Total nilai aset yang disertipikatkan mencapai lebih dari Rp102 triliun dengan luas lahan 563,9 hektare. Penyerahan sertipikat tersebut juga tercatat dalam rekor Museum Rekor Dunia Indonesia (MURI). Seperti diketahui aset yang disertipikatkan mencakup 2.837 ruas jalan; 691 gedung karang taruna, balai rakyat, dan sarana olahraga; 154 sarana pendidikan; 123 taman; 61 gedung kantor; 39 puskesmas; serta 17 eks rumah dinas.

Penyerahan sertipikat ini menjadi tonggak penting dalam upaya pengamanan dan penertiban aset daerah, sekaligus memperkuat kepastian hukum atas berbagai bidang tanah dan aset strategis milik Pemprov DKI Jakarta yang tersebar di seluruh wilayah ibu kota.

Dalam sambutannya, Menteri Nusron menegaskan capaian tersebut merupakan hasil kerja kolaboratif yang patut diapresiasi. “DKI mampu menyelamatkan aset negara sebanyak Rp102 triliun.
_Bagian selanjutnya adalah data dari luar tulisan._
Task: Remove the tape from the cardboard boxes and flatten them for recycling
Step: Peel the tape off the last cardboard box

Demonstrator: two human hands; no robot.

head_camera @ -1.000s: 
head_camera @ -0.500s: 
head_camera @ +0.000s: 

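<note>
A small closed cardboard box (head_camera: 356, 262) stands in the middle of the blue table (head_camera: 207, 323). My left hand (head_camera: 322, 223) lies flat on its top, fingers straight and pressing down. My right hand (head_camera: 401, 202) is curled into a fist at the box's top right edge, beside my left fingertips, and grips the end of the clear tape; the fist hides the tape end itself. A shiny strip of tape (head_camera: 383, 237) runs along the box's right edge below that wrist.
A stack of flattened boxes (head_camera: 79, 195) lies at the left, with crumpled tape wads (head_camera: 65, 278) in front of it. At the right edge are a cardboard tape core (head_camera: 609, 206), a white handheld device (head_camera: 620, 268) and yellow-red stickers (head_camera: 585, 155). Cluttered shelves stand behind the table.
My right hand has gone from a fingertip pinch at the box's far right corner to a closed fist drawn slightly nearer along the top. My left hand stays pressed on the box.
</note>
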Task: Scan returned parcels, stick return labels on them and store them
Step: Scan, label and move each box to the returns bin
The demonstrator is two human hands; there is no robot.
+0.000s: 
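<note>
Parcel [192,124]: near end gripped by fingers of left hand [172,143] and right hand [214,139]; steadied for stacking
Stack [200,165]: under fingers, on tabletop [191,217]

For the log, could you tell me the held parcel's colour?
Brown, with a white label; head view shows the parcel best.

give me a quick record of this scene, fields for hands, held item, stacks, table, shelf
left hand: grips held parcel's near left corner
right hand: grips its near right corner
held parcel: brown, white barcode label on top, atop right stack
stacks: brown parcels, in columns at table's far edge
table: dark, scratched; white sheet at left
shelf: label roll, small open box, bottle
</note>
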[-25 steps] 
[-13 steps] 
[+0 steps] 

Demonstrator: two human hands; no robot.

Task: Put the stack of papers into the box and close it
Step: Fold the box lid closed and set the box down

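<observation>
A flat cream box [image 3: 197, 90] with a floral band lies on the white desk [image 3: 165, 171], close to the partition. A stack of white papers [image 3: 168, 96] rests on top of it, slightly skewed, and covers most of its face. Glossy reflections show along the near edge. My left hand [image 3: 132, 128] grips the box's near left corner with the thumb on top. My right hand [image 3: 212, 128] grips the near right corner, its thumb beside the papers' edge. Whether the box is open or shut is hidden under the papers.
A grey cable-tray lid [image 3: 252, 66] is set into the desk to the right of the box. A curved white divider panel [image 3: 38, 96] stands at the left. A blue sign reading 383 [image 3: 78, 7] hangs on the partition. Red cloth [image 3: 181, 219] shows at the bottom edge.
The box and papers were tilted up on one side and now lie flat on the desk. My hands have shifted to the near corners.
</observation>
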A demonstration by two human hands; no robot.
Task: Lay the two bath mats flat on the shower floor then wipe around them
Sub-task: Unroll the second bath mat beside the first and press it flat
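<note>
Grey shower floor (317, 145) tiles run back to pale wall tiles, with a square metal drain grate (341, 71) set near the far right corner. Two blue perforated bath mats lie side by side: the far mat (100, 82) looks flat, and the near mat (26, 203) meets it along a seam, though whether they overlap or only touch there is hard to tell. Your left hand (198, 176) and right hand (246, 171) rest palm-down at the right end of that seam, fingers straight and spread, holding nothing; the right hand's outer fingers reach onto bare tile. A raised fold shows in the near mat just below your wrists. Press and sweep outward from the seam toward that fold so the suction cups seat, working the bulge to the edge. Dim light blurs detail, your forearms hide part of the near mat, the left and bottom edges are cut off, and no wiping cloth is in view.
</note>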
Terima kasih atas kerja keras dan kerja sama yang baik antara Gubernur DKI dan Kanwil BPN DKI Jakarta. Saya berharap betul bahwa ini bisa ditiru dan diikuti oleh provinsi-provinsi lain yang asetnya belum terurus, belum tertata, dan belum tercatat dengan baik,” ujar Nusron.

Ia menekankan bahwa sertipikasi bukan sekadar proses administratif, melainkan langkah strategis dalam mengamankan kekayaan negara dan daerah agar tidak rentan terhadap sengketa maupun klaim pihak lain.
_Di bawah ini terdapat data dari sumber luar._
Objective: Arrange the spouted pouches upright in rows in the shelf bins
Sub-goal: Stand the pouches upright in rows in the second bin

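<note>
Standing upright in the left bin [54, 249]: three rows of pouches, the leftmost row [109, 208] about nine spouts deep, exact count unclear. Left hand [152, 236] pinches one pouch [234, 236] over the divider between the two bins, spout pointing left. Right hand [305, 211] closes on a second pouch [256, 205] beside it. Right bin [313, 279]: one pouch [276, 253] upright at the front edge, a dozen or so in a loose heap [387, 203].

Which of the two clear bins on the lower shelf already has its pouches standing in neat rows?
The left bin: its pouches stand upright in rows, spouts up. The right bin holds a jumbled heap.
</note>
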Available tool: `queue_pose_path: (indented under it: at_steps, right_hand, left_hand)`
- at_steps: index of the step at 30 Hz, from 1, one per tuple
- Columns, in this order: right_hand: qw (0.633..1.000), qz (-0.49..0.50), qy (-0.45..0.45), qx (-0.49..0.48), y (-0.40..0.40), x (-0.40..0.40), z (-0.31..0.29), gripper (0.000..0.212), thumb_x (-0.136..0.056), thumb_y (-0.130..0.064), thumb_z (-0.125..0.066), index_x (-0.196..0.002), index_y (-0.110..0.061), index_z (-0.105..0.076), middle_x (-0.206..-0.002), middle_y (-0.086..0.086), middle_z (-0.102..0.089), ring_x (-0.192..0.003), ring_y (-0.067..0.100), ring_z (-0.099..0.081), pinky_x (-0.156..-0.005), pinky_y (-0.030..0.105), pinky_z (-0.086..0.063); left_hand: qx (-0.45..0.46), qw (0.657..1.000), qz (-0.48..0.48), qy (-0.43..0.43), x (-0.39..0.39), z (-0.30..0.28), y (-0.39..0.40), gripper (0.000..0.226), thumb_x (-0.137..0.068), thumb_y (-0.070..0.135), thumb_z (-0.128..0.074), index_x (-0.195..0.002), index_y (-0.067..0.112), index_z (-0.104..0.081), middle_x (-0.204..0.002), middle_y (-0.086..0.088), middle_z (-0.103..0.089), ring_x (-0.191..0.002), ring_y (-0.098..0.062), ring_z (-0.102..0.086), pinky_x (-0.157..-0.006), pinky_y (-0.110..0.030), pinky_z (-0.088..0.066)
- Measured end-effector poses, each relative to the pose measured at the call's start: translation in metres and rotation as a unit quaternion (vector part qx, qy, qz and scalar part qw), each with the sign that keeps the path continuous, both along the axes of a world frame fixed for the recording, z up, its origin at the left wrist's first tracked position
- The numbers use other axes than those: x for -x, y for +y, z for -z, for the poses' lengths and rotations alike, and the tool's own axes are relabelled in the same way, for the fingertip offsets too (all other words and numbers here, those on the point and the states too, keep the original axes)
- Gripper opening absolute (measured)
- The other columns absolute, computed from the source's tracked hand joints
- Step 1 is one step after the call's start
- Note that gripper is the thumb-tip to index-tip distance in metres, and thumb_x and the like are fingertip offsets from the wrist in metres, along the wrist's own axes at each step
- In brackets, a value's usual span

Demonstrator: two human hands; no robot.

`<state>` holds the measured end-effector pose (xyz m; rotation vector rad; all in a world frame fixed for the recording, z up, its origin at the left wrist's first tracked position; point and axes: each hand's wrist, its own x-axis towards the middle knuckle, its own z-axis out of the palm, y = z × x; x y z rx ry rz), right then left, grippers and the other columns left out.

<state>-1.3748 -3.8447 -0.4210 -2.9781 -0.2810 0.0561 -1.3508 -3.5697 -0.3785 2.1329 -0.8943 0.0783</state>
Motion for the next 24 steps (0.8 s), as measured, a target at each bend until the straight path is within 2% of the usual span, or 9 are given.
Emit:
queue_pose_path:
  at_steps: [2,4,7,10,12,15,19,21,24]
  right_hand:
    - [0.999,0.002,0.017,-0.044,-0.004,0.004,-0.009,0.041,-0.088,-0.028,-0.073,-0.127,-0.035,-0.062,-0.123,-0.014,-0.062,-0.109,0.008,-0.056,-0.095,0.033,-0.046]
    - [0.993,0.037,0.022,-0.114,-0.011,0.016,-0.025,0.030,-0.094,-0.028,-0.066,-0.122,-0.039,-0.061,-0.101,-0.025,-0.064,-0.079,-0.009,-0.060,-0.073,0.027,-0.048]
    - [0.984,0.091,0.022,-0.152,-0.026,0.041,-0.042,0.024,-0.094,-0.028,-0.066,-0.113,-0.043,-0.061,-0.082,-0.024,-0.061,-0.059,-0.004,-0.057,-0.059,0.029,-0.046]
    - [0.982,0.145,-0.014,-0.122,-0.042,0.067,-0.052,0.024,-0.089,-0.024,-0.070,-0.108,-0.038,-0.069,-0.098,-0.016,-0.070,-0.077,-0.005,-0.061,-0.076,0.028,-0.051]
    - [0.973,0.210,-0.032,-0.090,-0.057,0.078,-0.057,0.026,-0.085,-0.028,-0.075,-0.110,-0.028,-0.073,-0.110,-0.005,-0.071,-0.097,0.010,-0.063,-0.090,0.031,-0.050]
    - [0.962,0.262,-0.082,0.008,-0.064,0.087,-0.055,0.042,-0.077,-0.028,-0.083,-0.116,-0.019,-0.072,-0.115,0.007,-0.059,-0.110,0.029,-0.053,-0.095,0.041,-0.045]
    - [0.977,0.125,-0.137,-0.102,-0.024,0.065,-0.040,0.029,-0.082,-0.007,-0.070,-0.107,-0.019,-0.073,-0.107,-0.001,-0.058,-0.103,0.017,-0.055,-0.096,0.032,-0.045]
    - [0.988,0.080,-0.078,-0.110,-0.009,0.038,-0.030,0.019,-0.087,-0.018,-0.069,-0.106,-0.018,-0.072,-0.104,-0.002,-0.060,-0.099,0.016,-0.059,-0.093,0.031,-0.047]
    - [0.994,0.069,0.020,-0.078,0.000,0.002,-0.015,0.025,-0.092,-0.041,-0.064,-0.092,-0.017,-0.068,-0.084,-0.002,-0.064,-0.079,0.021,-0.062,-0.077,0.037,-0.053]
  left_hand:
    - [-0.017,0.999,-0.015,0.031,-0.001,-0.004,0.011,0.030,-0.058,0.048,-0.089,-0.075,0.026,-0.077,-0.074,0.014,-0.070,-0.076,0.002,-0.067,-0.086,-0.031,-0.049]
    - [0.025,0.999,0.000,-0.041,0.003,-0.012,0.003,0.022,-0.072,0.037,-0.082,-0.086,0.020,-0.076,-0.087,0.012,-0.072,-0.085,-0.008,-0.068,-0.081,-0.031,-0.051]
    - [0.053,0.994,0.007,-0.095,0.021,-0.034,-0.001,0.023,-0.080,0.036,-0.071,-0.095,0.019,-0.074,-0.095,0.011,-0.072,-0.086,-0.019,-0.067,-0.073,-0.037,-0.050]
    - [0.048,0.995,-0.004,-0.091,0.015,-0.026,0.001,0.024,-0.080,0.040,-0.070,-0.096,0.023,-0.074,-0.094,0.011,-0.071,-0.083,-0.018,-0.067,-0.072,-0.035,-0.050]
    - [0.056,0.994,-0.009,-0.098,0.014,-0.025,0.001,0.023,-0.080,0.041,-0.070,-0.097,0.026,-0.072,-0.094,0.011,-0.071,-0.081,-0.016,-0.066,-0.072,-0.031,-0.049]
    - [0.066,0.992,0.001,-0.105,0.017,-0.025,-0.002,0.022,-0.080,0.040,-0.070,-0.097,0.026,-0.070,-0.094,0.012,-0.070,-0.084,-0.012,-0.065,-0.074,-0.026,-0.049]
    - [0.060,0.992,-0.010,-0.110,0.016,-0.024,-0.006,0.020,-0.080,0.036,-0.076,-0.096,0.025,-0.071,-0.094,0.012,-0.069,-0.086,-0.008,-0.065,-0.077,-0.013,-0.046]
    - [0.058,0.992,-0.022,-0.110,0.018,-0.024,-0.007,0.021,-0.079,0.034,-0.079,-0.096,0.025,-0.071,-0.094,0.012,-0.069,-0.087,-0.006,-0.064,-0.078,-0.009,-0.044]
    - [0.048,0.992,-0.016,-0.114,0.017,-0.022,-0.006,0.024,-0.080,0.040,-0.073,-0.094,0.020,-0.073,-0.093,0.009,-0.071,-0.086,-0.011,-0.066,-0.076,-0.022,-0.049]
Sementara itu, Gubernur Pramono Anung menyampaikan bahwa keberhasilan penyelesaian sertipikasi aset tersebut merupakan buah sinergi kuat antara pemerintah pusat dan daerah.

“Tentunya ini tidak mungkin terjadi tanpa kerja sama yang baik, sungguh-sungguh antara Kementerian ATR/BPN dan Pemerintah DKI Jakarta. Ini merupakan role model, dan mudah-mudahan ini menjadi contoh juga bagi seluruh daerah bahwa penyelesaian yang baik ini akan memberikan manfaat yang luar biasa,” kata Pramono.
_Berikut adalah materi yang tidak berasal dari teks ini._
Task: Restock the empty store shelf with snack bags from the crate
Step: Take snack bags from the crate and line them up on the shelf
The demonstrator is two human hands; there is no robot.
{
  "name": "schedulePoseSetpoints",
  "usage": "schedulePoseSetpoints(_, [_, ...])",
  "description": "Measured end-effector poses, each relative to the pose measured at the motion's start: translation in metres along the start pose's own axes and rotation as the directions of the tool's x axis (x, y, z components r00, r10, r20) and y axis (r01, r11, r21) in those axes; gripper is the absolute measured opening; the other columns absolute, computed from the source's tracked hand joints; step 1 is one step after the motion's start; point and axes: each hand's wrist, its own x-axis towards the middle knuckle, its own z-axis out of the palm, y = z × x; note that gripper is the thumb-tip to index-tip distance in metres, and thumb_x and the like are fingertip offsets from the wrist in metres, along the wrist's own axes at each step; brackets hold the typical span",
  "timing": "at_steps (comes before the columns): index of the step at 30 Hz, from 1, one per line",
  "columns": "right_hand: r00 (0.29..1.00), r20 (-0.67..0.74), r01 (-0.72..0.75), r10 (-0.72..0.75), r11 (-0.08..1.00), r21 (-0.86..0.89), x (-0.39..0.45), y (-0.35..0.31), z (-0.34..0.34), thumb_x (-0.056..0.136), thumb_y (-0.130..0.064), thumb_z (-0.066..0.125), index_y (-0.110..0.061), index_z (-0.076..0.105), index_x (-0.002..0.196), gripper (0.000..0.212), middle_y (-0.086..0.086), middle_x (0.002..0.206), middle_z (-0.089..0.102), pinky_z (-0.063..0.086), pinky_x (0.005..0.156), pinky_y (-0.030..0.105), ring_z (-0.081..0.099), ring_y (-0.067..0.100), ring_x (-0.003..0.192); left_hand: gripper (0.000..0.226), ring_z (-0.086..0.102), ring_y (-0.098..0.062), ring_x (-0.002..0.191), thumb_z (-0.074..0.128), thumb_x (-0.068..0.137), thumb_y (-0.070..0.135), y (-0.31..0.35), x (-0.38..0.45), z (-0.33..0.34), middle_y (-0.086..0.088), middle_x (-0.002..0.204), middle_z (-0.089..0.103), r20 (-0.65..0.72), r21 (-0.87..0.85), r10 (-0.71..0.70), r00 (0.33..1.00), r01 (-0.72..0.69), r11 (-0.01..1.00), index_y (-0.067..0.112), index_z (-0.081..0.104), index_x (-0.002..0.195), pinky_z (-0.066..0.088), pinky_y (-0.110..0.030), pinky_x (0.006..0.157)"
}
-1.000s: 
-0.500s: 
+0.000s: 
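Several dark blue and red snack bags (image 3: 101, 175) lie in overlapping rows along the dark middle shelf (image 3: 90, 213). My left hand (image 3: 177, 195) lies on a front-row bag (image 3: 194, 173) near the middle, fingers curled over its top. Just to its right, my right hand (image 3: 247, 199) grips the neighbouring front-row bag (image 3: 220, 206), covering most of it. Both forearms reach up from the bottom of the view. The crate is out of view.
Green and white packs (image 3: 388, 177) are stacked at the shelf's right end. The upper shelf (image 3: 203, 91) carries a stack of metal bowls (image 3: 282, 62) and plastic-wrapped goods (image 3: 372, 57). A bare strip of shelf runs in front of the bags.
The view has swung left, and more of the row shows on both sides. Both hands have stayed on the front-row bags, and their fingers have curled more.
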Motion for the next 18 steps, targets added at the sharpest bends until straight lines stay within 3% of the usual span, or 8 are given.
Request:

Keberhasilan penyelesaian sertipikasi aset bernilai Rp102 triliun ini tidak terlepas dari peran aktif Kantor Wilayah (Kanwil) BPN Provinsi DKI Jakarta bersama seluruh Kantor Pertanahan (Kantah) se-DKI Jakarta dalam bersinergi dengan Pemprov DKI Jakarta. Kolaborasi yang intensif antara Pemprov DKI Jakarta dan jajaran BPN memastikan seluruh tahapan berjalan efektif dan tepat waktu.

Penyerahan sertipikat ini diharapkan menjadi model sinergi antara pemerintah pusat dan daerah dalam mewujudkan tertib administrasi pertanahan serta pengamanan aset negara dan daerah secara menyeluruh.

Turut hadir dalam kesempatan tersebut, Kepala Biro Hubungan Masyarakat dan Protokol Kementerian ATR/BPN, Shamy Ardian; Kepala Kanwil BPN Provinsi DKI Jakarta, Erry Juliani Pasoreh; para Pejabat Administrator Kanwil BPN DKI Jakarta serta para Kepala Kantor Pertanahan se-DKI Jakarta.